Tuesday, March 15, 2011


For some insight into what literary translators actually do, it can be helpful to view them initially as a particular kind of reader. Like other readers, translators begin by bringing the author’s work alive in their own minds. The notion of reading as a creative act is fundamental for literary translators. However, they take the process a step further by rewriting the entire book in their own first language. Hence, the translator-as-reader is also a writer, but one who specializes in translation.
Although translators must possess a wealth of practical knowledge, experience, and skills—as do photographers, dancers, and other artists—such expertise is not enough. Bi- or multilingualism, an extensive vocabulary, a mastery of syntax, an ear finely tuned to the cadence of sentences and the pacing of paragraphs, wide-ranging knowledge of the literatures and cultures relevant to their work: these attributes are required of a literary translator, but they alone will not suffice.

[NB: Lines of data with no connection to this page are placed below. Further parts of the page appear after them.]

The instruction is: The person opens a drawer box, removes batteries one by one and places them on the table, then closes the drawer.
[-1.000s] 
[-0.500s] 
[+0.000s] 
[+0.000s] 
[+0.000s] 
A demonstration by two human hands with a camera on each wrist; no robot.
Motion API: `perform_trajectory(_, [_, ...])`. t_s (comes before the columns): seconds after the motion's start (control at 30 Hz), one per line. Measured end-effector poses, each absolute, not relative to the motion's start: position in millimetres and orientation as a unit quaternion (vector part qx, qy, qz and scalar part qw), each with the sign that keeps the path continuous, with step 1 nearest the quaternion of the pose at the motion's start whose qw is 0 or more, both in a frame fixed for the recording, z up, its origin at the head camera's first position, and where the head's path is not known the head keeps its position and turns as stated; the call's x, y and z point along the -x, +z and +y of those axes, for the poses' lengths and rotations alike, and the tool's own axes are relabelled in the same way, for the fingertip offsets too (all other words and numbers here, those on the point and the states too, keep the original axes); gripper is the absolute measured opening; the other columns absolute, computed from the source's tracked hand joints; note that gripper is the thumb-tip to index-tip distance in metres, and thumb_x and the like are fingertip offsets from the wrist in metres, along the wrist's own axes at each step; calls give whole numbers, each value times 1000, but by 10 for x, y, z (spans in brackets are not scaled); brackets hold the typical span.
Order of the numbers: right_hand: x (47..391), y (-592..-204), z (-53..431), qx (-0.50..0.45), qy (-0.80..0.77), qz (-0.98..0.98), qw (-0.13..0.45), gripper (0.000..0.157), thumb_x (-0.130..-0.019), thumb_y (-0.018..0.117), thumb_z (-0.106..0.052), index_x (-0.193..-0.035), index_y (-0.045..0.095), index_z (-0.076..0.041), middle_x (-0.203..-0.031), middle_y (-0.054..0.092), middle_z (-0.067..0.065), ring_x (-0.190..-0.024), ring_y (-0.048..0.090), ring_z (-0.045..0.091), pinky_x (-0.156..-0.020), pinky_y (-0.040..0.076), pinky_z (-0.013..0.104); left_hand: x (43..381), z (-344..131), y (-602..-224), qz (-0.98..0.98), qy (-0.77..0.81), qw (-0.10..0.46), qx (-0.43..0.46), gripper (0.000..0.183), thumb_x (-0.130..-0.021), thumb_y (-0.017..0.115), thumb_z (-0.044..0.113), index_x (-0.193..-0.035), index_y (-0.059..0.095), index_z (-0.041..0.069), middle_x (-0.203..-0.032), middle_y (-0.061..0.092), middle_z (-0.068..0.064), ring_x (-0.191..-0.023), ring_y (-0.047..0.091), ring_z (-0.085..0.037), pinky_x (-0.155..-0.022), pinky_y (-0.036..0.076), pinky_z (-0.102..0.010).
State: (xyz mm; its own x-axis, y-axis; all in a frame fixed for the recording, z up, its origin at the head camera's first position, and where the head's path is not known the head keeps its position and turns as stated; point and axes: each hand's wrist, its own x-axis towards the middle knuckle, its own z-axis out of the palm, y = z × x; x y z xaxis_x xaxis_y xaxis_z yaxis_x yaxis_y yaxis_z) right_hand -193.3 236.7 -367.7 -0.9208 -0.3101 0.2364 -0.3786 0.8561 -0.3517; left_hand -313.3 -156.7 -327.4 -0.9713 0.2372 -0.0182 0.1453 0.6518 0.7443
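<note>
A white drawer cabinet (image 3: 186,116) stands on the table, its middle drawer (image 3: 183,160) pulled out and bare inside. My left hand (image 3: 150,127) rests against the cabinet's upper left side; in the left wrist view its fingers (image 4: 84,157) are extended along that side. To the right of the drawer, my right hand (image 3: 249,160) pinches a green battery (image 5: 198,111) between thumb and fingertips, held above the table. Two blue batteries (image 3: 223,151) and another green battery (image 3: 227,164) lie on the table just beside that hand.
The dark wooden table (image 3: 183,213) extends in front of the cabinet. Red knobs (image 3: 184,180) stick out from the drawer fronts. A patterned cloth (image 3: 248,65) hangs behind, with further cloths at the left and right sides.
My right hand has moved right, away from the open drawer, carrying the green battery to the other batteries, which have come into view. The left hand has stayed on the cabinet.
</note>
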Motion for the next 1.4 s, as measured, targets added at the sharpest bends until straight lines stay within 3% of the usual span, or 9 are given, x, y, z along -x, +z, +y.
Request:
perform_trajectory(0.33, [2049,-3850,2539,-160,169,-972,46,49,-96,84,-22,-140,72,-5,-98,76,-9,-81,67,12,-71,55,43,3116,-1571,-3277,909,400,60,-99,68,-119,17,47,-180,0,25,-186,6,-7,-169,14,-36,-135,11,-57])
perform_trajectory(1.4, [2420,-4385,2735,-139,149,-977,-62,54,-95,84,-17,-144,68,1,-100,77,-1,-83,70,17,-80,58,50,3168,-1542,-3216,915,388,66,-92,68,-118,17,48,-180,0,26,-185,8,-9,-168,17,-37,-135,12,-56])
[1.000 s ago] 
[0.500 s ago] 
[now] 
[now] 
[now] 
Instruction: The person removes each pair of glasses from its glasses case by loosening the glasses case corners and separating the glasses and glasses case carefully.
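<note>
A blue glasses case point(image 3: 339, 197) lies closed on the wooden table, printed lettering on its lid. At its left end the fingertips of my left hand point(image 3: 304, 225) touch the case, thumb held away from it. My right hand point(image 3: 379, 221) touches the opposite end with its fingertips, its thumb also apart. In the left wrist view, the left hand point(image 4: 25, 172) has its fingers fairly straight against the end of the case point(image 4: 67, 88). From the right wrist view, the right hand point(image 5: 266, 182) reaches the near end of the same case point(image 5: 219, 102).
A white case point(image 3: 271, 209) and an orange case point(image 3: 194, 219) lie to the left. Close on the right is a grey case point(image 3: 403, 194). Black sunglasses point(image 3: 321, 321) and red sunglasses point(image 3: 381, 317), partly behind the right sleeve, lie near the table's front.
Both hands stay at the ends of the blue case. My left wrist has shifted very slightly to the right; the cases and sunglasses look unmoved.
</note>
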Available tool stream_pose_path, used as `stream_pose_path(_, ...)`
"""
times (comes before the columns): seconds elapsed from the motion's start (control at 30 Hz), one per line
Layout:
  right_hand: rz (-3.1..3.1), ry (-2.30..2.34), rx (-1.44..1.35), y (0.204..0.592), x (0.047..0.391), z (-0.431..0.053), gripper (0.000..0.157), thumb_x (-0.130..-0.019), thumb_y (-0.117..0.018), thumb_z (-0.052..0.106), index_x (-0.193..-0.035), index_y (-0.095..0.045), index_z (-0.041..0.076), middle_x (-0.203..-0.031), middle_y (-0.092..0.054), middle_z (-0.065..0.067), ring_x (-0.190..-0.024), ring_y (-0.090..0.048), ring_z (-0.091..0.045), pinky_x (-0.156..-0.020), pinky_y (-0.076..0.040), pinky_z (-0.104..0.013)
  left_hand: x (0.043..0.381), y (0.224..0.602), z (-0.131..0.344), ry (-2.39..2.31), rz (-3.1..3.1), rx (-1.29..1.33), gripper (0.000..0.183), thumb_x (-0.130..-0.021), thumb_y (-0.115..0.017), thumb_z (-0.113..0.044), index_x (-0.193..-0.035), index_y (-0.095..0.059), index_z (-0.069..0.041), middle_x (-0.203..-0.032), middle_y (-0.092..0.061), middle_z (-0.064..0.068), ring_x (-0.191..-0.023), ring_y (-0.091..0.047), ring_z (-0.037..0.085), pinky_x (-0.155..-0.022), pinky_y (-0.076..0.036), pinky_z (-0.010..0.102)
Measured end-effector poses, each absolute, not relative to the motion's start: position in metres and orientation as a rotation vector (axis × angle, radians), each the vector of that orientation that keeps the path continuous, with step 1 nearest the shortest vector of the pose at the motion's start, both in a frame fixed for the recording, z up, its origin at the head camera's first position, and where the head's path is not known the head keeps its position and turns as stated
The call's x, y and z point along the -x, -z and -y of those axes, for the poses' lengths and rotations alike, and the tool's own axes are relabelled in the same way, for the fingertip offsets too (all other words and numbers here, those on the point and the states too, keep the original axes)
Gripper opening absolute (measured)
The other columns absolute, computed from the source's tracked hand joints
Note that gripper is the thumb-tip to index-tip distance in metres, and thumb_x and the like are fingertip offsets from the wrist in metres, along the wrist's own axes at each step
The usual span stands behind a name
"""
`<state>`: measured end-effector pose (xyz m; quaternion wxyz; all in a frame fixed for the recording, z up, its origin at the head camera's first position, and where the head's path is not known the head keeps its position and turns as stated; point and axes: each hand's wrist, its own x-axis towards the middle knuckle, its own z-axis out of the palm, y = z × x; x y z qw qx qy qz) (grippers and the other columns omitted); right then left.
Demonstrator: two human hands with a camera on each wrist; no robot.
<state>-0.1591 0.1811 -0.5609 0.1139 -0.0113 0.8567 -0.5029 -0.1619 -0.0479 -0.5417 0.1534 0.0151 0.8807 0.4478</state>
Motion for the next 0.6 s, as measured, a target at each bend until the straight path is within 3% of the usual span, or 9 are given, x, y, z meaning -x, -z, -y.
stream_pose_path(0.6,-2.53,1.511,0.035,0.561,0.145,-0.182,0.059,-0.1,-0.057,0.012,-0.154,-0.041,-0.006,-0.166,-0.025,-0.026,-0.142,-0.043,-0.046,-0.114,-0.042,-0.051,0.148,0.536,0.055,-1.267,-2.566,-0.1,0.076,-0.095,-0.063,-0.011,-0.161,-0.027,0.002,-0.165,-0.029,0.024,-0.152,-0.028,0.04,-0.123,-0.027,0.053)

What a literary translator needs above all else are intuition and imagination. For these are the qualities that allow her or him to slip into the shoes not only of, say, the narrator, but of the author as well, and to see the setting, events, and characters as the author might see them. The creative capacity to empathize is essential in order for translators to achieve the greatest possible intimacy with the author’s purpose and style, and to adapt their own writing style accordingly while at the same time maintaining their unique voice as artists of translation. Indeed, the translator’s distinctiveness is what explains why various translations of the same work (for example, the several published English translations of Kafka’s Metamorphosis) will be recognizably different, much like the varying interpretations of the same piano concerto, each bearing the unmistakable touch of a particular pianist.